Adnan, a resident of Kfar Nabuda whose real name was not used for security reasons, has been hiding in a nearby town since the government began shelling and ground operations in late April. He gave an account of the plight of people as the attack unfolded and power changed hands.
“At 11pm on Monday, April 29, the army of the regime started to bomb unarmed civilians who were sleeping,” he said. “Kfar Nabuda‘s people fled without carrying any of their belongings. They were just trying to escape death.
“On Tuesday evening, a large-scale military action of all factions of the Syrian revolution began. They managed to liberate Kfar Nabuda completely.”

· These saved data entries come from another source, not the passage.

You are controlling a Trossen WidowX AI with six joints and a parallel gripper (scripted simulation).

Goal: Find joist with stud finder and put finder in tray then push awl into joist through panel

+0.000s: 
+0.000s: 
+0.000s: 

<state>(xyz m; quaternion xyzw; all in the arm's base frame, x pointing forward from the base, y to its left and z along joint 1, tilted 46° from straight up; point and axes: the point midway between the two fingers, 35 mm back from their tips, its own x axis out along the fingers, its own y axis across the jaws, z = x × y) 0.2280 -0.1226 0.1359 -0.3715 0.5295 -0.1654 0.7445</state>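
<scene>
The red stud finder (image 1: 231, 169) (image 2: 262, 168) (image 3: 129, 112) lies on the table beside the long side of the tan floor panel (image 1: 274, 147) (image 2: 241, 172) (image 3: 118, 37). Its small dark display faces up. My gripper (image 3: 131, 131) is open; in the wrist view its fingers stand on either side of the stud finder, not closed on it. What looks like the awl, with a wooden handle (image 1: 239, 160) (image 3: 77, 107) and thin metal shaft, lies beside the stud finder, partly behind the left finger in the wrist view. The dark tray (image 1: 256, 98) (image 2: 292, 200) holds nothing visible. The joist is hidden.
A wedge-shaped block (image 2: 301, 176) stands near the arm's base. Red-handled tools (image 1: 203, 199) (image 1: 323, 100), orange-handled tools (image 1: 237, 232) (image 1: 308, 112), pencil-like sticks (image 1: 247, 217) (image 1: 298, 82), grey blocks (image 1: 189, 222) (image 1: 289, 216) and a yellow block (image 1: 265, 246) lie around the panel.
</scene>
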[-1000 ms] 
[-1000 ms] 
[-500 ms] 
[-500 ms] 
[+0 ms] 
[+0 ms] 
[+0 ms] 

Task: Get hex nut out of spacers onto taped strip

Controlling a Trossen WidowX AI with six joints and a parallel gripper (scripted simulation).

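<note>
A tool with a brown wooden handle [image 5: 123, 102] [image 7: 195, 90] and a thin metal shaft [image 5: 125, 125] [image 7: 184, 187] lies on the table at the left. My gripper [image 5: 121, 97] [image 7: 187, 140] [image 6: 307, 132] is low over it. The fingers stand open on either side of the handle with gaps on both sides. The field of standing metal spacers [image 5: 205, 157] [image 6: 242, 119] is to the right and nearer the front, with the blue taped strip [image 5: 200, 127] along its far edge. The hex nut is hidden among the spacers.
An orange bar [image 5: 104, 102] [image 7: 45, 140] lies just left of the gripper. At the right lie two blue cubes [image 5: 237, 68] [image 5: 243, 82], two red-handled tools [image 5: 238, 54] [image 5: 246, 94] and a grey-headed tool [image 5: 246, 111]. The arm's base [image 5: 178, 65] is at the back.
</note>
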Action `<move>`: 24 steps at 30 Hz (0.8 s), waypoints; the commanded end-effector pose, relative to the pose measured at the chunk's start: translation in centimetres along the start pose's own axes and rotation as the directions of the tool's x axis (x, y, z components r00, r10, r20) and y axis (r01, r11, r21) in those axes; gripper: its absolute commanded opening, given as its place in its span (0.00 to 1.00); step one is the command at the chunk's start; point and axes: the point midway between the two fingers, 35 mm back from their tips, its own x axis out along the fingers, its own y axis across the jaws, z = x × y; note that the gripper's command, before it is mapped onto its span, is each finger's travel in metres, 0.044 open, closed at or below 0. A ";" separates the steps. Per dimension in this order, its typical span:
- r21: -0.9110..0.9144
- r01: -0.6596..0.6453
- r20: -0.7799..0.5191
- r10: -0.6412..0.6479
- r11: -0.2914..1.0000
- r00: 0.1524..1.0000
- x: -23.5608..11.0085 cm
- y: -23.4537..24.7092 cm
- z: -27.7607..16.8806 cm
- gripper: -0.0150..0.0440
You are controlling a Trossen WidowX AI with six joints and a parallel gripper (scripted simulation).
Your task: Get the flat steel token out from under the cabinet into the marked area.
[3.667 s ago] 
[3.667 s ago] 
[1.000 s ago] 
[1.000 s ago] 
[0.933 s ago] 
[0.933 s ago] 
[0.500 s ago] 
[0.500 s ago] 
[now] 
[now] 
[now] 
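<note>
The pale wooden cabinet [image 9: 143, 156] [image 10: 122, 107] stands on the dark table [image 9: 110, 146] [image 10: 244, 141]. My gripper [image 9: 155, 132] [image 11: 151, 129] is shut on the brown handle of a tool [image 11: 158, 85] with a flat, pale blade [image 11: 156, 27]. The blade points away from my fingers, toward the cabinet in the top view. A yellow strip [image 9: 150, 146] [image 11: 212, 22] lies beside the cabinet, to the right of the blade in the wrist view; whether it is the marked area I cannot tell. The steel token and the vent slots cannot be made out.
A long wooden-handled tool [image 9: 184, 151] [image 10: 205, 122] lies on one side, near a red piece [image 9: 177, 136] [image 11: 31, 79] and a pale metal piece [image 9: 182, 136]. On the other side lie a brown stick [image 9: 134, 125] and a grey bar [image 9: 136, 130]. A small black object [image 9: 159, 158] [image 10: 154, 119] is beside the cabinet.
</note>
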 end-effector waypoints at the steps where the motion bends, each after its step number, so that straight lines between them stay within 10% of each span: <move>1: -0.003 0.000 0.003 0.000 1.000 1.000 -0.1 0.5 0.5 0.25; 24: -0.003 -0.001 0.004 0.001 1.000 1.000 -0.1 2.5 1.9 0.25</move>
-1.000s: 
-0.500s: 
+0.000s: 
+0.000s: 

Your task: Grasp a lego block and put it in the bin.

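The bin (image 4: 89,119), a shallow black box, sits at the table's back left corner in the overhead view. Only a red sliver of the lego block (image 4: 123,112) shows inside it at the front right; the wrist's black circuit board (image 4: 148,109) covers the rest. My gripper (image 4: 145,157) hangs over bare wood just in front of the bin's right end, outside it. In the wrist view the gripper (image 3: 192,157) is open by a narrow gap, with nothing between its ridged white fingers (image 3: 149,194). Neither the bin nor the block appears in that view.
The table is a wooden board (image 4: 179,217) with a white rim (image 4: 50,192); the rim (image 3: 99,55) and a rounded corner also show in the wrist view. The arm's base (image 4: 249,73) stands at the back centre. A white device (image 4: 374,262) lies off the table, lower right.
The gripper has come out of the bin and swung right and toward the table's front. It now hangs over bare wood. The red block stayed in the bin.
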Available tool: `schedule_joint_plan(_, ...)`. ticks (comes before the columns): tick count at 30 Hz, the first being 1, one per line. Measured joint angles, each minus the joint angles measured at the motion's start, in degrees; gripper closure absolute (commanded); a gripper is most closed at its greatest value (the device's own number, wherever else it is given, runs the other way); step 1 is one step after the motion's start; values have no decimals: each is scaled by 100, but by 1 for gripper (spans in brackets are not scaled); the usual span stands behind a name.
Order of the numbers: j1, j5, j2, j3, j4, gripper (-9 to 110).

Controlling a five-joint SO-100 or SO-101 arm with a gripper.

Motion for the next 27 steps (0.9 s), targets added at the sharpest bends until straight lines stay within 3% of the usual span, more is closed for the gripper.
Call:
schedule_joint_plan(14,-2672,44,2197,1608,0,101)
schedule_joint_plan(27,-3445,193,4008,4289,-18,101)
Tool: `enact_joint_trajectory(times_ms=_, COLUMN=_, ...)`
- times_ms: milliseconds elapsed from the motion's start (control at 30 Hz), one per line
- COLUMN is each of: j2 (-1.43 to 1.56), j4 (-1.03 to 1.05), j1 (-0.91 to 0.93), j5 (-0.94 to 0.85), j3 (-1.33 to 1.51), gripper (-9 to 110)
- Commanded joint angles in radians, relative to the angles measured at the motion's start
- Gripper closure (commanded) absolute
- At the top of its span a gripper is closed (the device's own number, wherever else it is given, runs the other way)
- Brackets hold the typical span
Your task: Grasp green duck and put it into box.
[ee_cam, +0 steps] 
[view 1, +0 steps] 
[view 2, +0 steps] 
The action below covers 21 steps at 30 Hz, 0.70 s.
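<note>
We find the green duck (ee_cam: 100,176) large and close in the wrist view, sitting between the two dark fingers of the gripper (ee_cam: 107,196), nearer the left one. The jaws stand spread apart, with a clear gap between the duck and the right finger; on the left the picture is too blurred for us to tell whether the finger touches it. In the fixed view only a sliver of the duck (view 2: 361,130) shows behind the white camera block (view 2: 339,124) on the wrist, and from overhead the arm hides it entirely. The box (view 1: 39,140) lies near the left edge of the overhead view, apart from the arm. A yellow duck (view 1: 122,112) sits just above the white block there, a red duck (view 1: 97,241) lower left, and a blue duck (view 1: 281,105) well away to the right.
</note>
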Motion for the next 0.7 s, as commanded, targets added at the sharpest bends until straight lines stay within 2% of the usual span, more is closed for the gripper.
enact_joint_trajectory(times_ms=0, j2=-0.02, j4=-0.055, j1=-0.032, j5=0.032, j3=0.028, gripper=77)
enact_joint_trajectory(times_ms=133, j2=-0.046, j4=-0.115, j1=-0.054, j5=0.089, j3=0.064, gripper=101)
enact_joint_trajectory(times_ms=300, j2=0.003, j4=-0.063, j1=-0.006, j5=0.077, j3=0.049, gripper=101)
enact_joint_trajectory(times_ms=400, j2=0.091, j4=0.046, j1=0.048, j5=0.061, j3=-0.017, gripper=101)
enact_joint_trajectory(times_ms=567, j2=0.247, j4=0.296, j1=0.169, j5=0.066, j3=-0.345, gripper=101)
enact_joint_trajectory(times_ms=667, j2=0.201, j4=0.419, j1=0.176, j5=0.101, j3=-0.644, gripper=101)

He said the rebels captured or destroyed a number of military vehicles and seized ammunition depots and medium and heavy weapons.
About 200,000 civilians have fled their homes since the Syrian government forces, backed by Russian air power, began its latest offensive.
Haitham Afisi, a senior NLF commander, said desperate times called for desperate measures. HTS abducted and tortured his son and held him captive for two years in 2013. Even so, he agreed to the two sides’ cooperation.
“The vile regime and its attempts to snatch new territories and displace thousands of our people in the north have pushed everybody to stand side by side,” Afisi said. “As Nusra (HTS’s former name) is the dominating power, we have had to temporarily coordinate with it.”
In September, Russia, Turkey, and Iran agreed to extend a ceasefire across northwest Syria and institute a 30km buffer zone between the forces. Turkey, afraid of a “humanitarian catastrophe” that would send three million residents running for the border, was in return expected to rein in HTS.
Ankara has tried to merge HTS into NLF but without success. Now, as the groups it backs work hand-in-hand with the HTS, Istanbul’s relationship with Moscow might take a hit.
Nicholas Heras, a fellow at the Centre for a New American Security, said Turkey was allowing Syrian rebel groups to fight alongside HTS to reinforce the rebel ranks in Idlib to prevent a collapse of the region.
“Turkey is also sending a signal to Russia that there is an escalation ladder that the Turks can climb to intervene in Idlib and that Turkey is still on one of the lower rungs of that ladder,” he said.
Arun Lund, a fellow with The Century Foundation, said despite their supposed coordination, Russia had given the green light to the offensive while Turkey was aiding the rebels’ defences. He said underlying this was their mutual struggle to determine the wider outcome in Syria.
“Russia and Turkey want to keep control over events in northwestern Syria, and they wrestle with each other and with Iran and with the Syrian sides over how the ceasefire regime in Idlib should be organised,” he said.
“It’s also part of a broader relationship in Syria that includes political talks over the UN’s constitutional committee, the Kurdish forces in the northeast, and other things.”
Turkey’s relationship with Russia depends on more than Idlib and its oversight of cooperation between HTS and other rebels, analysts say, and both want to contain the situation in the region.
“Turkey and Russia have to manage their clients, and it appears as if Ankara and Moscow have managed to keep this flare-up relatively small,” said Aaron Stein, director of the Middle East Programme at the Foreign Policy Research Institute.
“This approach allows the regime to slice and dice territory, but not in a way that creates levels of displacement that will force a migration crisis for Turkey.”